* [PROVIDED MATERIAL]:

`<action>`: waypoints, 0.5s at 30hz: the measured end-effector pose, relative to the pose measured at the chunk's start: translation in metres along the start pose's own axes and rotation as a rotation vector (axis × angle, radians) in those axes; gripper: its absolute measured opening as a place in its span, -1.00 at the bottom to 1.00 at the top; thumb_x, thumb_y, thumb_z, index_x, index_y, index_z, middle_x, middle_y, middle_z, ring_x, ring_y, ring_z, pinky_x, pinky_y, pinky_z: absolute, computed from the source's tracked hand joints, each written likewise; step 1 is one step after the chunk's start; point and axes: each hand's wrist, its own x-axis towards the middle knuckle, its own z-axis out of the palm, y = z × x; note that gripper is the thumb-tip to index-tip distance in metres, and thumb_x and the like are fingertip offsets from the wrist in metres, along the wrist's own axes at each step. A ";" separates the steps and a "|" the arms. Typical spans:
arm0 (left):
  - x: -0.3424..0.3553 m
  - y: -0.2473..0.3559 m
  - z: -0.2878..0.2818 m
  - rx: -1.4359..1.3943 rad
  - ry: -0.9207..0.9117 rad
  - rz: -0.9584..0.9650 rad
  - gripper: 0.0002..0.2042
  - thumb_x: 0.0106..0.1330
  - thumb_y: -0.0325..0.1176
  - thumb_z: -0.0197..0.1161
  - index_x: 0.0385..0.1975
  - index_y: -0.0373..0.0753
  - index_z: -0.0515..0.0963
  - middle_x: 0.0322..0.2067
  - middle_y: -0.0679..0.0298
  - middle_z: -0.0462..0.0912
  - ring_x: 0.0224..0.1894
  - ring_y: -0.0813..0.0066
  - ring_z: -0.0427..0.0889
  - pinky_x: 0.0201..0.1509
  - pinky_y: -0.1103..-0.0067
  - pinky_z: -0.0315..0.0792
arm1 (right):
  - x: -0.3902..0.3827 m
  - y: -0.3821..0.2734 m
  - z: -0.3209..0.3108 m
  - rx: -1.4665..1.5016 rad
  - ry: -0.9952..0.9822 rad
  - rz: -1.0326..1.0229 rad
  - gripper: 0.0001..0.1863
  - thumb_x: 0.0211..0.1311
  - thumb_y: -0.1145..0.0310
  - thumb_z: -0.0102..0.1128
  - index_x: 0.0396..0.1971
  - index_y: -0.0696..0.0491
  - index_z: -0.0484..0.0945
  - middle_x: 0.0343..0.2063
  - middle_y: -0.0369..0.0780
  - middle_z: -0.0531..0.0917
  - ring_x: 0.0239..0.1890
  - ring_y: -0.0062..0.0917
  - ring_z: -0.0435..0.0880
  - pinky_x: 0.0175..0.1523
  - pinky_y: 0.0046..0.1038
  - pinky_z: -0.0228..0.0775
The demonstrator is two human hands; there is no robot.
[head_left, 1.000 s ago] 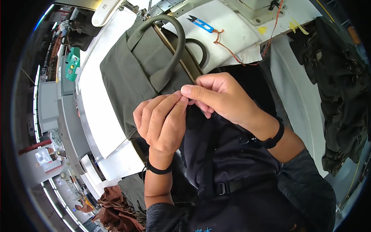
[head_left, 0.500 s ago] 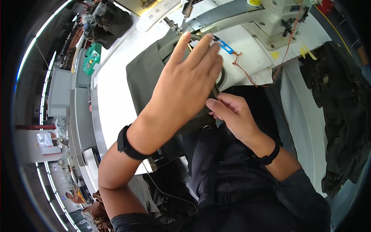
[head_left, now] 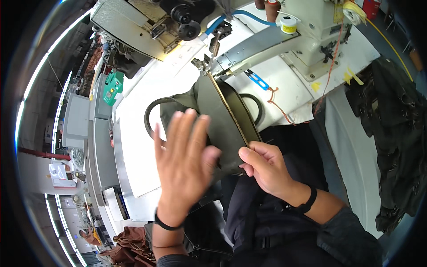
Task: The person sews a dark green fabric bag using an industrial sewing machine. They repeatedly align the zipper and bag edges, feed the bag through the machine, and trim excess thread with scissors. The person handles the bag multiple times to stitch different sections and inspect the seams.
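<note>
An olive-green fabric bag [head_left: 211, 113] lies beneath the sewing machine's needle and presser foot [head_left: 204, 66]. A zipper with gold teeth [head_left: 229, 109] runs along its edge, from the presser foot down toward me. One dark loop handle [head_left: 153, 116] sticks out on the bag's left and another loop handle [head_left: 255, 109] on its right. My right hand [head_left: 266, 168] is closed in a pinch on the near end of the zipper. Over the near left part of the bag is my left hand [head_left: 184, 160], palm down with fingers spread and slightly blurred, holding nothing.
Blue-handled thread snips [head_left: 257, 80] on an orange cord rest right of the bag, by the machine arm [head_left: 260, 46]. Brown thread spools [head_left: 272, 10] stand behind. Dark garments or bags [head_left: 396, 133] hang at the right; brown fabric [head_left: 131, 247] is piled lower left.
My left hand has left the zipper by the presser foot and come back toward me, leftward, uncovering the bag. My right hand keeps its pinch. The view has shifted, showing more of the machine.
</note>
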 end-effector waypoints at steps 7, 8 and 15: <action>-0.013 0.024 0.024 -0.120 -0.038 -0.024 -0.07 0.37 0.55 -0.13 0.47 -0.12 0.45 0.42 0.06 0.47 0.50 0.09 0.37 0.65 0.00 -0.40 | -0.003 0.002 0.001 -0.009 -0.012 -0.018 -0.61 0.59 0.35 0.20 -0.55 0.07 0.45 -0.57 -0.43 0.48 -0.51 -0.83 0.35 -0.42 -0.63 0.17; -0.015 0.023 0.026 -0.127 -0.034 -0.025 -0.06 0.38 0.57 -0.18 0.47 -0.11 0.46 0.43 0.06 0.47 0.51 0.09 0.35 0.65 -0.01 -0.44 | -0.003 -0.001 0.002 -0.015 -0.021 -0.022 -0.62 0.60 0.36 0.19 -0.54 0.09 0.46 -0.56 -0.42 0.48 -0.50 -0.83 0.36 -0.41 -0.63 0.18; -0.013 0.020 0.045 -0.191 -0.011 -0.102 -0.02 0.39 0.61 -0.36 0.46 -0.07 0.48 0.47 0.05 0.41 0.59 0.08 0.23 0.63 -0.04 -0.65 | 0.006 -0.018 0.005 -0.117 -0.046 -0.088 -0.74 0.58 0.46 0.17 -0.40 0.21 0.57 -0.50 -0.37 0.54 -0.46 -0.81 0.44 -0.39 -0.65 0.28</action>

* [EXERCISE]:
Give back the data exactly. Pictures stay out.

* [ANSWER]:
`<action>`: waypoints, 0.5s at 30hz: the measured end-effector pose, relative to the pose measured at the chunk's start: translation in metres along the start pose's own axes and rotation as a rotation vector (axis × angle, radians) in those axes; gripper: its absolute measured opening as a place in its span, -1.00 at the bottom to 1.00 at the top; thumb_x, thumb_y, thumb_z, index_x, index_y, index_z, middle_x, middle_y, middle_z, ring_x, ring_y, ring_z, pinky_x, pinky_y, pinky_z: absolute, computed from the source's tracked hand joints, each written likewise; step 1 is one step after the chunk's start; point and axes: each hand's wrist, its own x-axis towards the middle knuckle, its own z-axis out of the palm, y = z × x; note that gripper is the thumb-tip to index-tip distance in metres, and thumb_x and the like are fingertip offsets from the wrist in metres, along the wrist's own axes at each step. A ";" separates the steps and a "|" the arms. Typical spans:
arm0 (left):
  - x: -0.3424..0.3553 m
  - y: -0.2473..0.3559 m
  - z: -0.2878..0.2818 m
  - rx: -1.4359..1.3943 rad
  - ry: -0.9207..0.9117 rad
  - rz: -0.9584..0.9650 rad
  - gripper: 0.0002..0.2042
  - thumb_x: 0.0106..0.1330
  - thumb_y: -0.0325..0.1176
  - thumb_z: -0.0197..0.1161
  - index_x: 0.0385..0.1975
  - index_y: -0.0373..0.0753
  - index_z: -0.0515..0.0963
  - middle_x: 0.0322..0.2067
  - middle_y: -0.0679..0.0298
  - middle_z: -0.0462..0.0912
  - ring_x: 0.0224..0.1894
  - ring_y: -0.0813..0.0066
  - ring_z: -0.0427..0.0889
  - pinky_x: 0.0201..0.1509
  - pinky_y: -0.1103..-0.0067
  - pinky_z: -0.0315..0.0792
arm1 (right):
  - x: -0.3902..0.3827 m
  - y: -0.3821..0.2734 m
  - z: -0.3209..0.3108 m
  - rx: -1.4665..1.5016 rad
  - ry: -0.9952..0.9822 rad
  - rz: -1.0326..1.0229 rad
  - gripper: 0.0001..0.1863
  - thumb_x: 0.0211..0.1311
  - thumb_y: -0.1145..0.0310
  - thumb_z: -0.0102..0.1128
  - index_x: 0.0396..0.1971
  - index_y: -0.0696..0.0491
  - index_z: -0.0484..0.0945
  - middle_x: 0.0343..0.2063
  - middle_y: -0.0369..0.0780
  - middle_z: -0.0531..0.0917
  - ring_x: 0.0239..0.1890
  - ring_y: -0.0062..0.0917
  - ring_z: -0.0435..0.0880
  - pinky_x: 0.0175..0.1523
  - pinky_y: 0.0046..0.1038
  - pinky_z: -0.0228..0.0775
The demonstrator is two human hands; there is no robot.
[head_left, 1.000 s ago] 
[head_left, 0.500 s ago] 
[head_left, now] 
Task: The person sews a dark green fabric bag using an industrial sewing machine. They repeatedly align the zipper and bag edges, feed the bag through the machine, and trim excess thread with scissors. The person handles the bag multiple times to stitch different sections and inspect the seams.
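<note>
An olive-green fabric bag [head_left: 211, 113] lies beneath the sewing machine's needle and presser foot [head_left: 204, 66]. A zipper with gold teeth [head_left: 229, 109] runs along its edge, from the presser foot down toward me. One dark loop handle [head_left: 153, 116] sticks out on the bag's left and another loop handle [head_left: 255, 109] on its right. My right hand [head_left: 266, 168] is closed in a pinch on the near end of the zipper. Over the near left part of the bag is my left hand [head_left: 184, 160], palm down with fingers spread and slightly blurred, holding nothing.
Blue-handled thread snips [head_left: 257, 80] on an orange cord rest right of the bag, by the machine arm [head_left: 260, 46]. Brown thread spools [head_left: 272, 10] stand behind. Dark garments or bags [head_left: 396, 133] hang at the right; brown fabric [head_left: 131, 247] is piled lower left.
My left hand has left the zipper by the presser foot and come back toward me, leftward, uncovering the bag. My right hand keeps its pinch. The view has shifted, showing more of the machine.
</note>
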 end-effector waypoints at steps 7, 8 and 15: <action>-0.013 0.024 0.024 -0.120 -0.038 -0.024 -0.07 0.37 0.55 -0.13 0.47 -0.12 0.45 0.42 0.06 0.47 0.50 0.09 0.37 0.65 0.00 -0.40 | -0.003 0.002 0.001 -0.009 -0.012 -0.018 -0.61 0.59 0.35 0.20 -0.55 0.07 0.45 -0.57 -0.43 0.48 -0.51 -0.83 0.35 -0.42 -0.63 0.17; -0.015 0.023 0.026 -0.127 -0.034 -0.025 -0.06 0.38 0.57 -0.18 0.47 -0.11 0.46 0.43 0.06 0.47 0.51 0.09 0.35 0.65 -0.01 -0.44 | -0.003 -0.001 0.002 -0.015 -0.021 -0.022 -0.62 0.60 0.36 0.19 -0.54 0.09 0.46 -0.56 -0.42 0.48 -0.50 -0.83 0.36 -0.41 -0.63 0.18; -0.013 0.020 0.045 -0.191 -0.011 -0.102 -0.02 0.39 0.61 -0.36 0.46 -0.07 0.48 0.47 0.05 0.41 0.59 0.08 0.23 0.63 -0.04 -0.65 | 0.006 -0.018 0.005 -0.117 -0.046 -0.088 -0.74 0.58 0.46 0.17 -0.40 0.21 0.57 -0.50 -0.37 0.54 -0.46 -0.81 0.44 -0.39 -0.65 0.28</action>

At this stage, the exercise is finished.